Lundi, Alphabet a vendu pour 20 milliards de dollars d’obligations. Une opération réussie puisqu’Alphabet a levé plus qu’initialement prévu (15 milliards) en raison de la forte demande. Plus de 100 milliards de dollars de demande ont été enregistrées pour cette émission.

Mais l’entreprise ne va pas s’arrêter là. La société prévoit également une première émission en livre sterling, qui pourrait inclure une obligation exceptionnelle d'une durée de 100 ans, selon un article du Financial Times, citant des sources proches du dossier. Une opération en franc suisse est aussi en préparation.

Alors pourquoi Alphabet lève des capitaux dans d’autres devises, alors que la demande sur sa dernière émission en dollar était très forte ?

Dans le Financial Times, un banquier proche de l’opération estime que cette stratégie vise à élargir le pool d’investisseurs, alors que les besoins de capitaux sont très importants. Il cite aussi des taux d’intérêt plus faibles sur le marché en sterling, par rapport au dollar.
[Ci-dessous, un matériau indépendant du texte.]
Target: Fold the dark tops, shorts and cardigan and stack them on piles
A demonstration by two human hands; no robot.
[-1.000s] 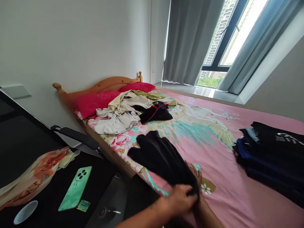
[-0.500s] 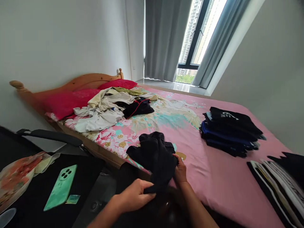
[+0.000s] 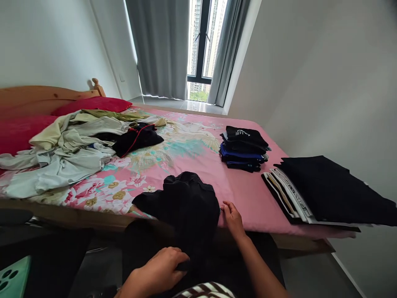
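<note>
A crumpled black garment (image 3: 186,198) hangs over the near edge of the bed; its kind does not show. Down in front of me, my left hand (image 3: 167,265) is closed around its lower end. At the garment's right side, my right hand (image 3: 233,219) has its fingertips pinched at the edge, where a small light detail shows that I cannot make out. My lap, in dark cloth with a striped top, lies below the hands.
Loose clothes (image 3: 71,145) are heaped on the bed's left by the red pillows (image 3: 93,105). Right of the middle stands a stack of folded dark shirts (image 3: 245,149). Closer, a folded pile (image 3: 335,194) has black cloth on top. A green phone (image 3: 18,275) lies at lower left.
My view has turned right, so the bed and piles sit further left. The left hand has drawn the garment's lower end down towards me. The right hand stays at the garment's right edge.
</note>
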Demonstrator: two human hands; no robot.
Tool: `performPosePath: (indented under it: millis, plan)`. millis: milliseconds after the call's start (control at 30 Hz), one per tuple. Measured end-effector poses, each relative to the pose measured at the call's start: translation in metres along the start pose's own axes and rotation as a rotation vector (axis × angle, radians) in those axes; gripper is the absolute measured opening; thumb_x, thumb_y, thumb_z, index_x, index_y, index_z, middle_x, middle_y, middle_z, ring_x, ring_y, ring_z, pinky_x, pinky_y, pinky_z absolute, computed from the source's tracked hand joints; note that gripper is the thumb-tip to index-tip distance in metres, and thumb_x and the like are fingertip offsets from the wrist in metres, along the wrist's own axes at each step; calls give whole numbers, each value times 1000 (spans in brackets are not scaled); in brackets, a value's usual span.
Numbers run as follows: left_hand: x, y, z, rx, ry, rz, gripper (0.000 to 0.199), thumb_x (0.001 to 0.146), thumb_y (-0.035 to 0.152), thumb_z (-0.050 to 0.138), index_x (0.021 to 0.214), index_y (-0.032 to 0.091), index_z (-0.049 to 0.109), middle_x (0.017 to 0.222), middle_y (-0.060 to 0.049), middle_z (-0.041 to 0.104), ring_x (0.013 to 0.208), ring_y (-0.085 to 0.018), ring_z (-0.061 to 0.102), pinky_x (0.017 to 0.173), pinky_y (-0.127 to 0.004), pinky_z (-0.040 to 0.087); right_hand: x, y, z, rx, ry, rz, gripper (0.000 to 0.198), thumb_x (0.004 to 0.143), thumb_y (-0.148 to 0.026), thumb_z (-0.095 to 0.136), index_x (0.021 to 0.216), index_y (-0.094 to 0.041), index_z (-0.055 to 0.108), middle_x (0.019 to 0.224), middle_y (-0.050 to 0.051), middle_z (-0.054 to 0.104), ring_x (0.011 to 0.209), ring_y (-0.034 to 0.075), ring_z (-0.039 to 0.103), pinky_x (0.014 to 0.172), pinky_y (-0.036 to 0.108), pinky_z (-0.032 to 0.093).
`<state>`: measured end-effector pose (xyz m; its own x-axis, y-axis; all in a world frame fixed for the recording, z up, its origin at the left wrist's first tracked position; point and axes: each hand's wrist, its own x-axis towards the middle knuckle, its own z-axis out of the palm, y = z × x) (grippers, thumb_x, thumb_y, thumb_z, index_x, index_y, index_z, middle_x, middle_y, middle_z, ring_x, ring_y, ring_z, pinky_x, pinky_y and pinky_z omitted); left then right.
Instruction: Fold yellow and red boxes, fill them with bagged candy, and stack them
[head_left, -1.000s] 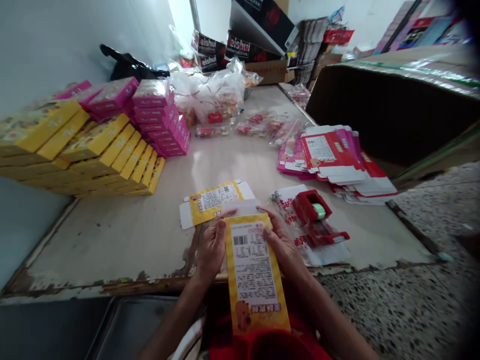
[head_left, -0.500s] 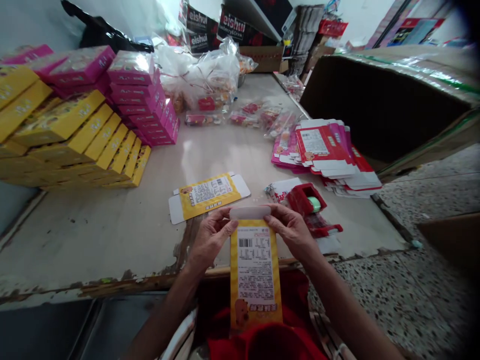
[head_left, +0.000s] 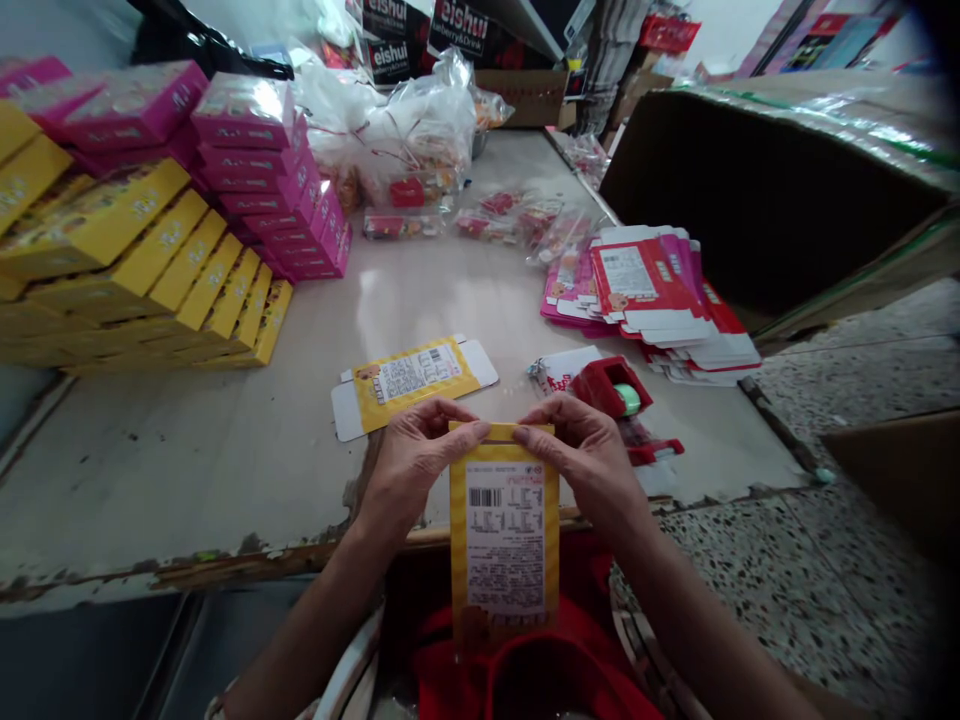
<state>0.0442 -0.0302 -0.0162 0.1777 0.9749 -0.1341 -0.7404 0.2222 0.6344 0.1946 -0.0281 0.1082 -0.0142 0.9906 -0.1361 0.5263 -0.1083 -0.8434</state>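
Between my two hands is a yellow carton [head_left: 505,545] with a white printed panel and a barcode, held upright at the table's near edge. My left hand [head_left: 416,455] pinches its top left corner, thumb on the front. At the top right corner my right hand [head_left: 589,460] grips it the same way. Both thumbs press at the folded top flap. Just beyond my left hand lies a flattened yellow carton [head_left: 412,385] with white end flaps. Past my right hand sits a red tape dispenser [head_left: 611,388] with a green core, beside a white and red packet [head_left: 559,370].
Stacked yellow boxes [head_left: 150,270] and pink boxes [head_left: 262,190] stand at the left. Flat red and pink cartons [head_left: 645,290] pile up at the right, before a large open cardboard box [head_left: 772,210]. Clear bags [head_left: 420,140] and small packets [head_left: 495,218] lie at the back.
The carton's white top flap, standing up before, is now folded in, and a yellow edge shows at the top. My thumbs have moved inward along that edge. The view has shifted slightly.
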Motion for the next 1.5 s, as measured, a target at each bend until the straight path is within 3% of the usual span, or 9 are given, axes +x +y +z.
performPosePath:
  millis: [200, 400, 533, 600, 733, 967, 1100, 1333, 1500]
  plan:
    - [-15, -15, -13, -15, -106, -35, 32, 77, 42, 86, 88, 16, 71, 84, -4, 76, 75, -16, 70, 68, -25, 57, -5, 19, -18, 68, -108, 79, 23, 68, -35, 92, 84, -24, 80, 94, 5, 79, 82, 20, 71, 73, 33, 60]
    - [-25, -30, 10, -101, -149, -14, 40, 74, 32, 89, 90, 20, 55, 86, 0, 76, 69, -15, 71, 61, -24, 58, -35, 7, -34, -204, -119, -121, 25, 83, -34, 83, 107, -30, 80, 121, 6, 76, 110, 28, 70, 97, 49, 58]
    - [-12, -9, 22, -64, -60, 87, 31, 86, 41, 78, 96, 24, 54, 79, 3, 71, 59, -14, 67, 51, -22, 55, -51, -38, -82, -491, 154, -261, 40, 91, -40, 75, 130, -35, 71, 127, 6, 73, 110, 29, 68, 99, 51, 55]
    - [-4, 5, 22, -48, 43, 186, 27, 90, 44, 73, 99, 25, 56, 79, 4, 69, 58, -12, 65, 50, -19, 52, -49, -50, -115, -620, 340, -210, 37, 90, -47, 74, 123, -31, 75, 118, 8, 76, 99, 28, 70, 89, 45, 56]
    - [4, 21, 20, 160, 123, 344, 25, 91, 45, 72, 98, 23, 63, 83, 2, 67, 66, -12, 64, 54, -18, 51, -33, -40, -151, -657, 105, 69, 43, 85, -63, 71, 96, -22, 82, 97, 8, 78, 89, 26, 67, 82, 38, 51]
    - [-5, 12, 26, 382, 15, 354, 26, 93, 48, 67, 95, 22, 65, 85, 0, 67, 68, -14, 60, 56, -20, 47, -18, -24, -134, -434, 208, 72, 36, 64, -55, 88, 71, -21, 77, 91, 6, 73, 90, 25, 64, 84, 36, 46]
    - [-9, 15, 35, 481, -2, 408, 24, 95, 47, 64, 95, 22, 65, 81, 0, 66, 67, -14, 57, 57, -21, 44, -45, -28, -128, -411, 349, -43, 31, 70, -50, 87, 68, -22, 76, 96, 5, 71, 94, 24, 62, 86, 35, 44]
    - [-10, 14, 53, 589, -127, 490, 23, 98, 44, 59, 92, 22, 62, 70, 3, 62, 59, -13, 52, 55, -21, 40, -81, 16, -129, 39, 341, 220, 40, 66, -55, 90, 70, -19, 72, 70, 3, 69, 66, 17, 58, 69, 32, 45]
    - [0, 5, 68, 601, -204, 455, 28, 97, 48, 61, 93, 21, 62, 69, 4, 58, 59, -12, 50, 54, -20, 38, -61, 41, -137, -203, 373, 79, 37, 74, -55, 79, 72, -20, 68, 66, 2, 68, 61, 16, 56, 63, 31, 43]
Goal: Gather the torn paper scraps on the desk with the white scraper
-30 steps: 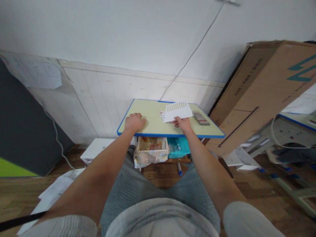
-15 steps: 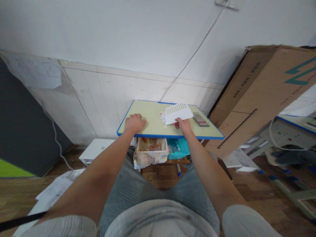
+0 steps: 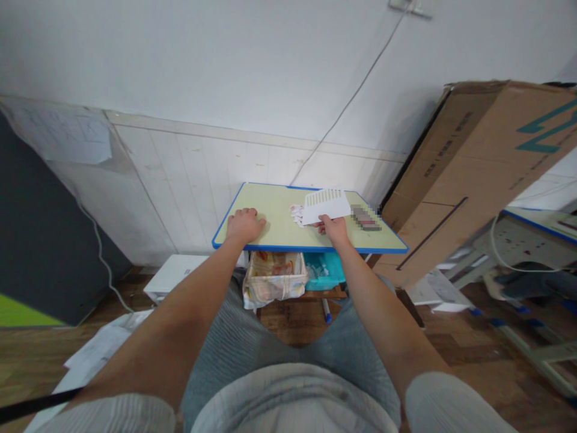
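Observation:
My right hand (image 3: 332, 230) pinches the lower edge of a white card (image 3: 325, 213), thumb on top and fingers underneath. The card is tilted above the table and has a row of slot-like strips along its far part. Just left of it a small heap of white scraps (image 3: 296, 213) lies on the pale yellow table (image 3: 274, 201) with a blue rim. My left hand (image 3: 246, 226) rests on the table's left side, palm down with fingers apart and a little bent, holding nothing. A blurred-out flat object (image 3: 366, 218) lies right of the card.
Below the tabletop sit a cloth-lined basket (image 3: 276, 279) and a turquoise bin (image 3: 324, 272). A tall cardboard box (image 3: 455, 174) leans at the right, near the table's corner. A cable (image 3: 349, 107) runs down the wall behind. A white box (image 3: 174, 273) stands on the floor at left.
The card has tipped slightly in my right hand, and more of the scraps now show beside it. My left hand has stayed in place on the table.

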The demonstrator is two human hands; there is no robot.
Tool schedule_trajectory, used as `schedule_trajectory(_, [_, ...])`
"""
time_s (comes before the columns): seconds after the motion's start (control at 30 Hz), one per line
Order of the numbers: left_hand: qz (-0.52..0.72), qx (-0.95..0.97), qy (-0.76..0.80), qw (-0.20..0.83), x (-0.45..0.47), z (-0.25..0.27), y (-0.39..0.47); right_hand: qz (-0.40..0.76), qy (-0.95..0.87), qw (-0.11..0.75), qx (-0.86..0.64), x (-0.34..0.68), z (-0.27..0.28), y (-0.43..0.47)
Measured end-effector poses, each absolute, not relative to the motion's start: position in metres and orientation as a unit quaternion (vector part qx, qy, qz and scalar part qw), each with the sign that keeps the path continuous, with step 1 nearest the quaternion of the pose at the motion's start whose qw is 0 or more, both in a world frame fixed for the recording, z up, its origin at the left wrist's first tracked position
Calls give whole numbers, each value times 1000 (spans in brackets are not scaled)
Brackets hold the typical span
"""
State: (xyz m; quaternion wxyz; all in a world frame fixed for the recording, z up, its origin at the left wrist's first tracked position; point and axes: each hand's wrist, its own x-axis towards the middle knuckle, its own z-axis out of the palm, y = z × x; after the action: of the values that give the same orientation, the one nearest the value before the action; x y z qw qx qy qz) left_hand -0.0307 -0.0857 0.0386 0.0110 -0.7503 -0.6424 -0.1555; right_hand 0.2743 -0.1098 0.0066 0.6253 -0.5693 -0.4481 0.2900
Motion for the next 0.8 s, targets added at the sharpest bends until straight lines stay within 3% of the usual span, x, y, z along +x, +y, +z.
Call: schedule_trajectory(0.8, [-152,-750,-643,10,-31,39,-86,296,-450,619,-571,272,16,-123])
A l’occasion de la publication de leurs résultats, les hyperscalers – Alphabet, Amazon, Meta, Microsoft - ont tous relevé leurs prévisions de Capex pour 2026. Ces quatre entreprises devraient ainsi investir 660 milliards de dollars cette année pour développer leurs infrastructures IA.

Les cash-flows ne suffiront pas à tout financer, il faudra donc de la dette. Il s’agit dès lors de ne pas saturer le marché, d’où des émissions dans plusieurs devises.

Selon une note de Barclays, les émissions des entreprises américaines devraient atteindre 2 460 milliards de dollars en 2026, en hausse de 11,8% sur un an. 

L’année dernière, Alphabet avait déjà levé 6.5 milliards d’euros sur les marchés européens.